> **Exercise requirements**
Your answer should be the lines below from the one holding "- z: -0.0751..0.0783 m" through the one holding "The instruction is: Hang", copied exactly and with nothing else.

##### Provided data

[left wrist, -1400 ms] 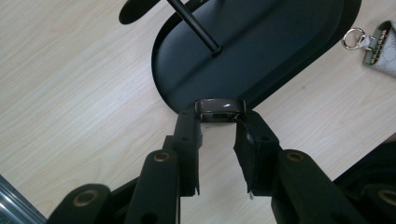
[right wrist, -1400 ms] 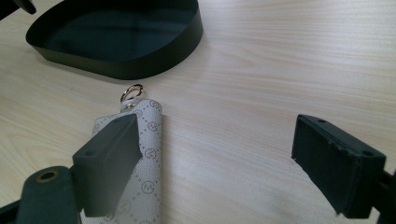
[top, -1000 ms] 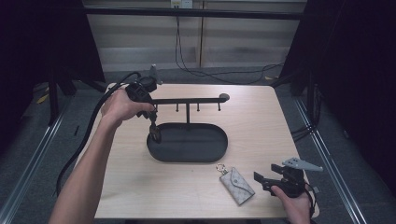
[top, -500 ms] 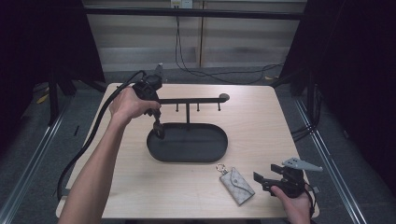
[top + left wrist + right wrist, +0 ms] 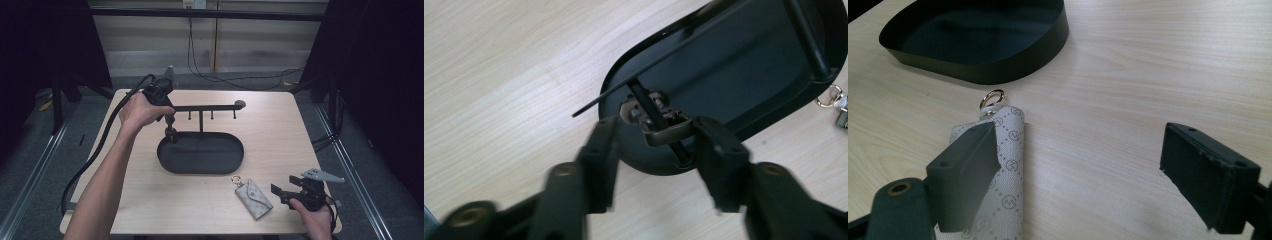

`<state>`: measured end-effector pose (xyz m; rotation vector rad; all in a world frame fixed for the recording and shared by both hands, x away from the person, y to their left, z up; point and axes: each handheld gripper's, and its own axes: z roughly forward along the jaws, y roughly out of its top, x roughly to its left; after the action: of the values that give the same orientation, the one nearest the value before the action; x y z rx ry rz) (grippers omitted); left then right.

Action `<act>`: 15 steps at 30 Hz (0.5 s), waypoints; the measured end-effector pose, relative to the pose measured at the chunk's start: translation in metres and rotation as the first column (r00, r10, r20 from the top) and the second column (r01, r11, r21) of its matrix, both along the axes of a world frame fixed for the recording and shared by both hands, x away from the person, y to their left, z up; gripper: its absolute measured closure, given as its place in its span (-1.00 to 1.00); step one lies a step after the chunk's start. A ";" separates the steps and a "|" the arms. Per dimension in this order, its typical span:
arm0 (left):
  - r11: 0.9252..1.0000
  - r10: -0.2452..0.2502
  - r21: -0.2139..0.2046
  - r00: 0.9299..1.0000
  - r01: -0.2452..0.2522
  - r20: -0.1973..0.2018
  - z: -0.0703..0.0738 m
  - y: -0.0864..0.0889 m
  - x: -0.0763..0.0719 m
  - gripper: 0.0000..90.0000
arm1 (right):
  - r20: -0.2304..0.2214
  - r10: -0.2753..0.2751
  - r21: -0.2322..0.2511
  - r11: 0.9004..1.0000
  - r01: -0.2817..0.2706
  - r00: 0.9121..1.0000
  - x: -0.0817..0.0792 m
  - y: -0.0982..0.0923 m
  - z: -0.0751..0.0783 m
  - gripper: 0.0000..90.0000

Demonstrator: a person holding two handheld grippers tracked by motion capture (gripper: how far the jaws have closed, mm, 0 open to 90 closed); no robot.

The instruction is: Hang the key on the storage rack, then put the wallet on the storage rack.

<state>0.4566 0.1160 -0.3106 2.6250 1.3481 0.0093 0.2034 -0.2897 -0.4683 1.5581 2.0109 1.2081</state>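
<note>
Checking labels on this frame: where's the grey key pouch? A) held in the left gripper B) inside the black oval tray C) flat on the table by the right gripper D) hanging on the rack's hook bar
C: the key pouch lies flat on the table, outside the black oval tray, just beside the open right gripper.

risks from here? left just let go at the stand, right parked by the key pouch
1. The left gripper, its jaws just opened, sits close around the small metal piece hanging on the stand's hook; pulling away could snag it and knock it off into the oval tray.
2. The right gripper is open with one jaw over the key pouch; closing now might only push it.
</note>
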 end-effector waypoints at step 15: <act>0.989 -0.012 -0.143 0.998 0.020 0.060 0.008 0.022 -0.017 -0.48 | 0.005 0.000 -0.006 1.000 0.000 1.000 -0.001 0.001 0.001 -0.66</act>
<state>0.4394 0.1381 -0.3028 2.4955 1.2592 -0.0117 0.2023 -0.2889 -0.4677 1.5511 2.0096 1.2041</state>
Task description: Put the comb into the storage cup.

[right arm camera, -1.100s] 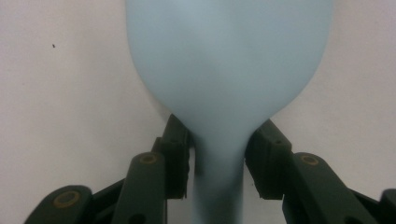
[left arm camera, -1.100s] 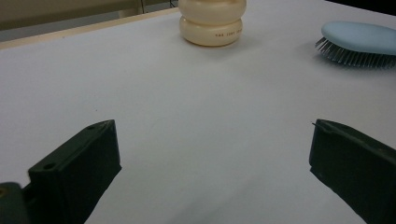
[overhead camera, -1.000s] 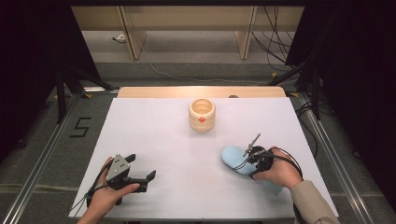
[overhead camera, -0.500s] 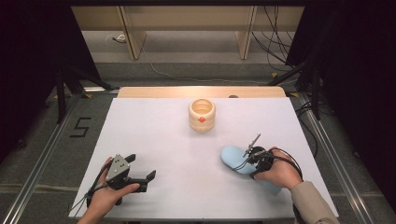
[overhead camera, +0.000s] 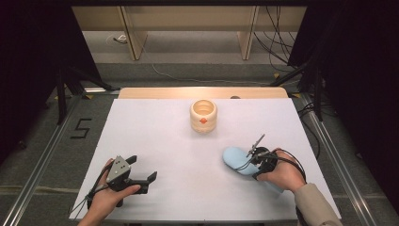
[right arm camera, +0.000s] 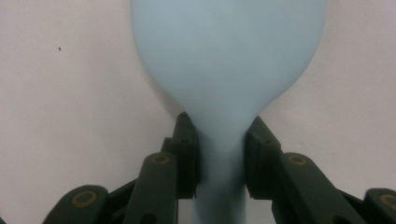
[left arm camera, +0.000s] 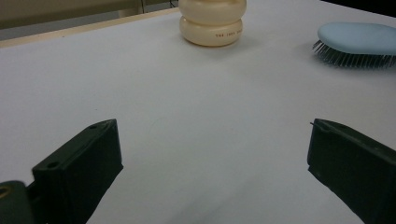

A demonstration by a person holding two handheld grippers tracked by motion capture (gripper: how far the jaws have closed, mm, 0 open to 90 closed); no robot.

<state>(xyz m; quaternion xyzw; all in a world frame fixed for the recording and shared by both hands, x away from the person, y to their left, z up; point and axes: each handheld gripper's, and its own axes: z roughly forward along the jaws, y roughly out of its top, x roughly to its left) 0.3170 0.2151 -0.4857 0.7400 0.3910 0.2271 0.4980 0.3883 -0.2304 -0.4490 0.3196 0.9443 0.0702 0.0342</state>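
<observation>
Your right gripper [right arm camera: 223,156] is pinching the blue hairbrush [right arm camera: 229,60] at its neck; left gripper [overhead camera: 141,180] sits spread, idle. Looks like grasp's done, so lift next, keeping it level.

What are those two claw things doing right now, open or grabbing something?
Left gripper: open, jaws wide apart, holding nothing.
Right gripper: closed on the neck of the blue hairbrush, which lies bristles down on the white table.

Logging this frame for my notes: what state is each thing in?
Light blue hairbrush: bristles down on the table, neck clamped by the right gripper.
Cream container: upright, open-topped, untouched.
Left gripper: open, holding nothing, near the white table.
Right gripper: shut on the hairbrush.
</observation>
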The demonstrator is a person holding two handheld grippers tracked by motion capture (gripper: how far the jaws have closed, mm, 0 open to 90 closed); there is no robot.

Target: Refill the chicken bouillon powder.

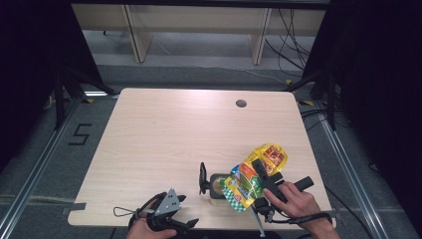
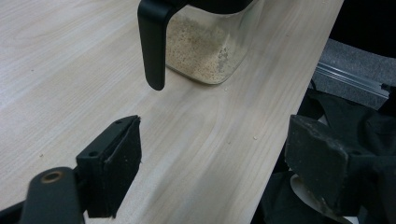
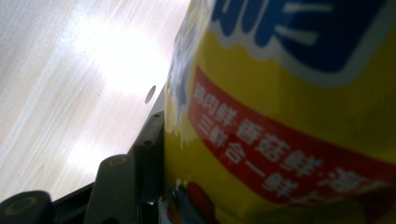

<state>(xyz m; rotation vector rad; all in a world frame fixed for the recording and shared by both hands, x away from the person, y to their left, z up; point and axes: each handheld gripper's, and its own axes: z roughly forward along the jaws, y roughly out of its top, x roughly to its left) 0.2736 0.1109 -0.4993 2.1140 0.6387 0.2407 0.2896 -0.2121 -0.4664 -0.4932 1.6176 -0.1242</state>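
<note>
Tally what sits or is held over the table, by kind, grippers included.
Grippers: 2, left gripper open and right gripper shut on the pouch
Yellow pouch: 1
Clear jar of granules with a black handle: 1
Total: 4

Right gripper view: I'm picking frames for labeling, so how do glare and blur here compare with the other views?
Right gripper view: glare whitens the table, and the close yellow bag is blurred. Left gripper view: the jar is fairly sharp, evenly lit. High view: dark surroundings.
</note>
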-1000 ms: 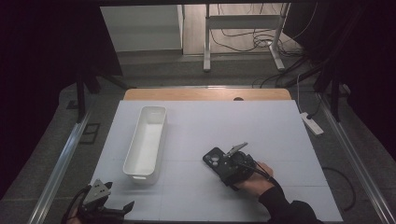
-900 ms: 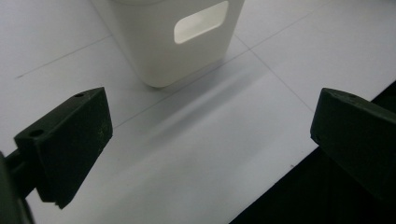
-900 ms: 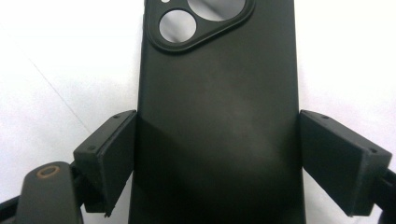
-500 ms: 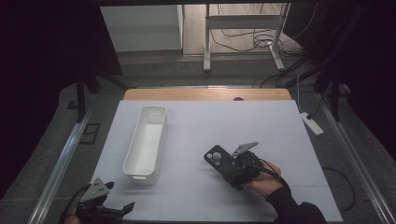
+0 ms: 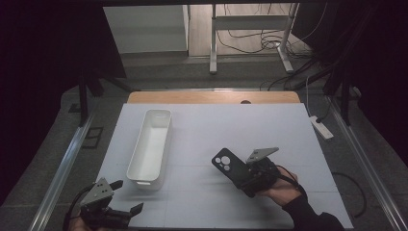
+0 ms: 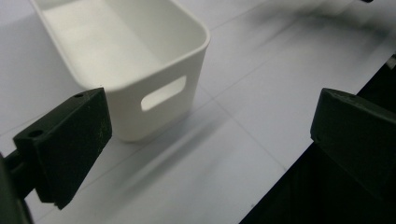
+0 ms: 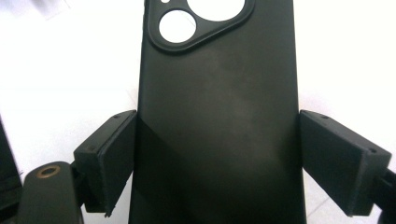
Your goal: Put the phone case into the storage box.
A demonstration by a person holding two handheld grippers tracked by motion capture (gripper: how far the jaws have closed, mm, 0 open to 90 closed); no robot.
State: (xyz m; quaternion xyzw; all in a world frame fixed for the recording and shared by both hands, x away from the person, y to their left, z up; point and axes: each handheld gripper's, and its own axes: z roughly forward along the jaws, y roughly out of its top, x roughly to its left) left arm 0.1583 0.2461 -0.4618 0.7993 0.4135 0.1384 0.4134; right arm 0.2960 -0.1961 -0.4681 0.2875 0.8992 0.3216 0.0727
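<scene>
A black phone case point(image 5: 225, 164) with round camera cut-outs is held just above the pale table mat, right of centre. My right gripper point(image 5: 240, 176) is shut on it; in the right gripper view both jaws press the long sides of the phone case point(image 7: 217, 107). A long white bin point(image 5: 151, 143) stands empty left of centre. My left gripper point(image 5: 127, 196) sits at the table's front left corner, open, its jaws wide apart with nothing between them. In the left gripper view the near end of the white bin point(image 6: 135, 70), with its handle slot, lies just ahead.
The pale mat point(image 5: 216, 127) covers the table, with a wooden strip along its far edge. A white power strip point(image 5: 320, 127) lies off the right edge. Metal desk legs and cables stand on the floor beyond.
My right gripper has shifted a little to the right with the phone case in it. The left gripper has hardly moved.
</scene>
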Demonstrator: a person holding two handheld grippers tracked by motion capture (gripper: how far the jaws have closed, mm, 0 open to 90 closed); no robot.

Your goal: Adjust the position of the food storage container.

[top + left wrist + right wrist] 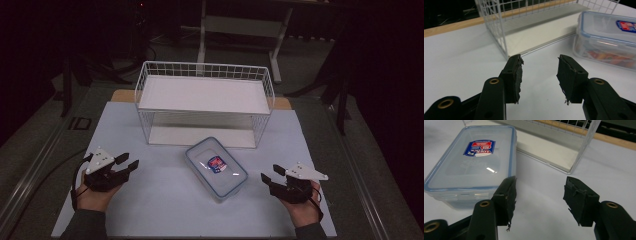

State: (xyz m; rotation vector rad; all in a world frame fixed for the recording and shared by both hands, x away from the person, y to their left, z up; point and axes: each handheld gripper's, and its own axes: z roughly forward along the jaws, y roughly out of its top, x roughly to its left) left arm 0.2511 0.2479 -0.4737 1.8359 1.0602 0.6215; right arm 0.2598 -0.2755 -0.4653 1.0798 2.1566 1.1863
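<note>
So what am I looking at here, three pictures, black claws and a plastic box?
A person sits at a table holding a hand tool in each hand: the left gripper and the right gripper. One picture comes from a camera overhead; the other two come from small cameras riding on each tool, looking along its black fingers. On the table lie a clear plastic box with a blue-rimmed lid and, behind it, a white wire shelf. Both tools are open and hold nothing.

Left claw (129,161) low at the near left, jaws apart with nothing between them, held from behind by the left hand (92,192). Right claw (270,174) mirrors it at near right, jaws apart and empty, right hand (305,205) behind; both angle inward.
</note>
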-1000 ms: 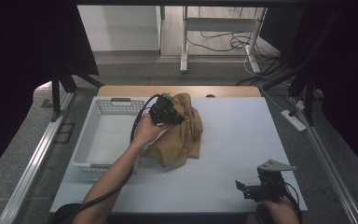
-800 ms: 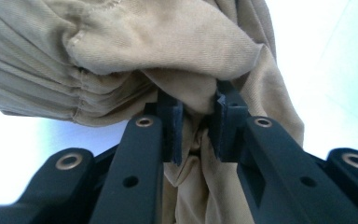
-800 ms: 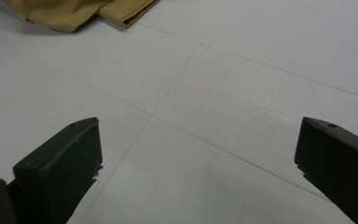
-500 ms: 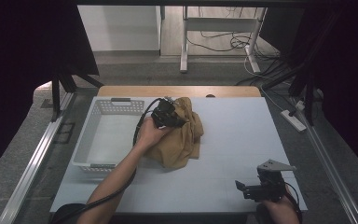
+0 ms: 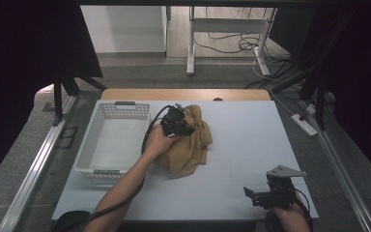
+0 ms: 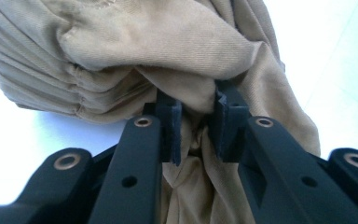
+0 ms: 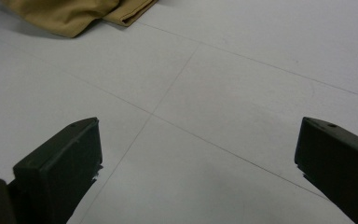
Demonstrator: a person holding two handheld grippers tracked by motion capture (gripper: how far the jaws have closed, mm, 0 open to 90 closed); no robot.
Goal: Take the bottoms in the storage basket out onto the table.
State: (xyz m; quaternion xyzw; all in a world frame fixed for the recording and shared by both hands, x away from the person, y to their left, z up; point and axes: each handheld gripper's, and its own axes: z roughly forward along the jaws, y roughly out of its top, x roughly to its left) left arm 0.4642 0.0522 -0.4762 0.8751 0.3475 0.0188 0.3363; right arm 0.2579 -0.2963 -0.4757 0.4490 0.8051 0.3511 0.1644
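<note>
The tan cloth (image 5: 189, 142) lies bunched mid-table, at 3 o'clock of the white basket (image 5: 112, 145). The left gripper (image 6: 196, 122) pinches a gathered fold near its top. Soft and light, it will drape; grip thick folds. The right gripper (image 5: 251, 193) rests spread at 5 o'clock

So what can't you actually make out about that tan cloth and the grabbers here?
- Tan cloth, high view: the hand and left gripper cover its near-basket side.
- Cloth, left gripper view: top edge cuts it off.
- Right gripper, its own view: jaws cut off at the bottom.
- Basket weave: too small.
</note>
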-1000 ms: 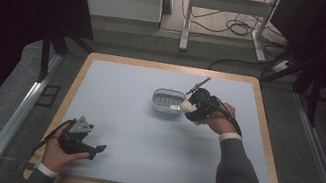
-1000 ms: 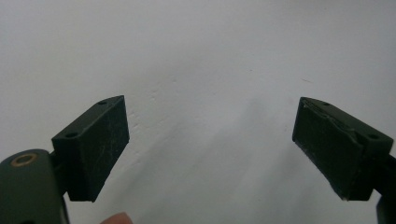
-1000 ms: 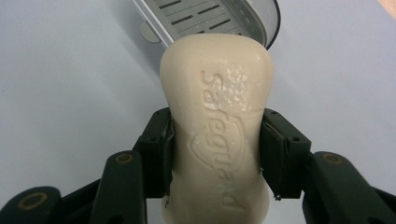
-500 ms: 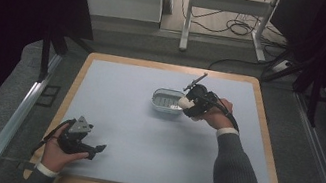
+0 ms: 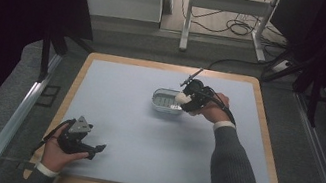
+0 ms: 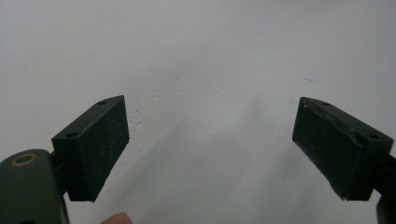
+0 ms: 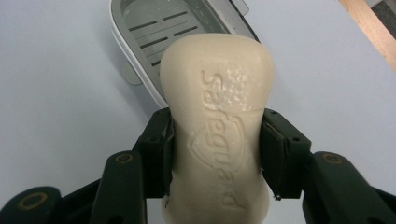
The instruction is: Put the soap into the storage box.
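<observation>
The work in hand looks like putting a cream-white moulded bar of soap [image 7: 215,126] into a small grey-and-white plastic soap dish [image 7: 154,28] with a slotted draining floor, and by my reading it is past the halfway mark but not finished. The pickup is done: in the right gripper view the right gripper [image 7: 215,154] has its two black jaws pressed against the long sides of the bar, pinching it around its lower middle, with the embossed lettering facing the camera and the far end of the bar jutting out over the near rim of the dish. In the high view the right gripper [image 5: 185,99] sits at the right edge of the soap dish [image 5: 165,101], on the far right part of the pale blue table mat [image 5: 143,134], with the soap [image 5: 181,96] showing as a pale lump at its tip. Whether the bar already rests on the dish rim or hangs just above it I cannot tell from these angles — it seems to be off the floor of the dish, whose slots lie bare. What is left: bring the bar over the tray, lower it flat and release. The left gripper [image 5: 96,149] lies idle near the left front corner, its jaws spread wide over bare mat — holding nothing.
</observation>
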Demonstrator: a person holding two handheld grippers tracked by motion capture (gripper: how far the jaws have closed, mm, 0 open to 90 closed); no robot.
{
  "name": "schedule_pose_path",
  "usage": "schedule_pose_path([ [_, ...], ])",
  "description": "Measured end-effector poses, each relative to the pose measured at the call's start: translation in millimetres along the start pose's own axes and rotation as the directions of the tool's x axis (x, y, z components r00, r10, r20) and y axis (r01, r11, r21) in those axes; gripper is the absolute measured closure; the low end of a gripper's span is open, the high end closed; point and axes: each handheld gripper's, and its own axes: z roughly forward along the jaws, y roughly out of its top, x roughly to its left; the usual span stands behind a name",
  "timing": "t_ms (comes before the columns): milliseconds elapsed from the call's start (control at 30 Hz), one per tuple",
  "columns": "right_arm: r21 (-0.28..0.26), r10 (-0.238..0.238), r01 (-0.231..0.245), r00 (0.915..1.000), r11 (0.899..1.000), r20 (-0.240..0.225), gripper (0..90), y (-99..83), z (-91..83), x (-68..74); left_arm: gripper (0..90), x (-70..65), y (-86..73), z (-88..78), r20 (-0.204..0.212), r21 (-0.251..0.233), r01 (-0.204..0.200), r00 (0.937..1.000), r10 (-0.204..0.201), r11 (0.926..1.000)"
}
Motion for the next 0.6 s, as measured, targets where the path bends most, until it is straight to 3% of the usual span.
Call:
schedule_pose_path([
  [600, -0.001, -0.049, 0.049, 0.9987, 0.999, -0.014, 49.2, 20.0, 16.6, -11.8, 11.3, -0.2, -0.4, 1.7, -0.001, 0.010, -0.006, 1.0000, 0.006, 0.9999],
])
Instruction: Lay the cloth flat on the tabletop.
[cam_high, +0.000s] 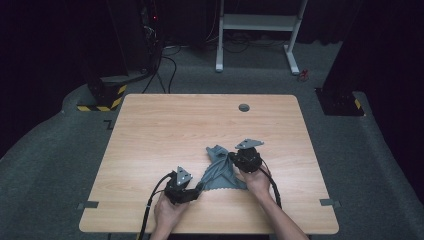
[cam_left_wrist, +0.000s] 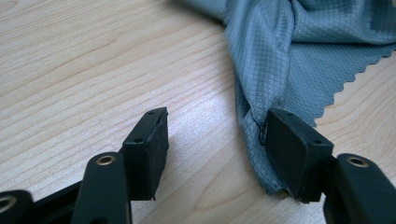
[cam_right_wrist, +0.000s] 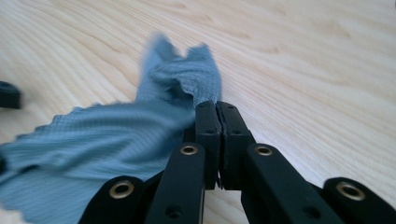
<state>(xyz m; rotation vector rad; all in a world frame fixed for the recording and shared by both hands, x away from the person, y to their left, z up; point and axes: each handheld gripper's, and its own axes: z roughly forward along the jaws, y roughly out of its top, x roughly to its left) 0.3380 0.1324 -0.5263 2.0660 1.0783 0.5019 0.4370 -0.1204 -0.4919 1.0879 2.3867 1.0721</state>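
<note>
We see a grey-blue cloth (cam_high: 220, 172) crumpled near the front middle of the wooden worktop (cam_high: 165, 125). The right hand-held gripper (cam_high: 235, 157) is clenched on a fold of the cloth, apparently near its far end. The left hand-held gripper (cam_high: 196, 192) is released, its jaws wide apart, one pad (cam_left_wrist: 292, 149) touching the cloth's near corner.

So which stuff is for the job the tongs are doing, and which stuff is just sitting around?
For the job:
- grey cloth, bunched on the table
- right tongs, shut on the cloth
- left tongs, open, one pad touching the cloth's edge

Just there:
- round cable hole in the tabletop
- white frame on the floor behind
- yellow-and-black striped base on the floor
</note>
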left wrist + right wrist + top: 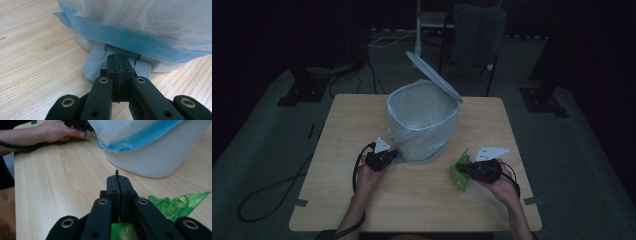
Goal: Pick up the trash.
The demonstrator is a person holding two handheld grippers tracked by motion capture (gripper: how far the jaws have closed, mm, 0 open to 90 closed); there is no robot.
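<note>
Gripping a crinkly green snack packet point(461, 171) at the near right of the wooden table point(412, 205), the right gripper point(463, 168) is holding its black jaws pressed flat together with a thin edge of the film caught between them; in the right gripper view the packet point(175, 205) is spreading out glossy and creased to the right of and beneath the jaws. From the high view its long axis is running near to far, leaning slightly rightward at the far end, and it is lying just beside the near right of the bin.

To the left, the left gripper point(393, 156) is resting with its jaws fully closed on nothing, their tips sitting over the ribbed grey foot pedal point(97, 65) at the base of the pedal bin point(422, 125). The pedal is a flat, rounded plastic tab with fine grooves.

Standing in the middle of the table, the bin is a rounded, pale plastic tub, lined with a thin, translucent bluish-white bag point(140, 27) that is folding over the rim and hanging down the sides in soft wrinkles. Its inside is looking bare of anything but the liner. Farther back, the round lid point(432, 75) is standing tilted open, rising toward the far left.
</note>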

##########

> **Written answer**
  - z: -0.0751..0.0783 m
  - gripper: 0.0000..90.0000

Demonstrator: a person holding two handheld grippers tracked by motion capture (gripper: how far the jaws have closed, mm, 0 open to 90 closed); no robot.

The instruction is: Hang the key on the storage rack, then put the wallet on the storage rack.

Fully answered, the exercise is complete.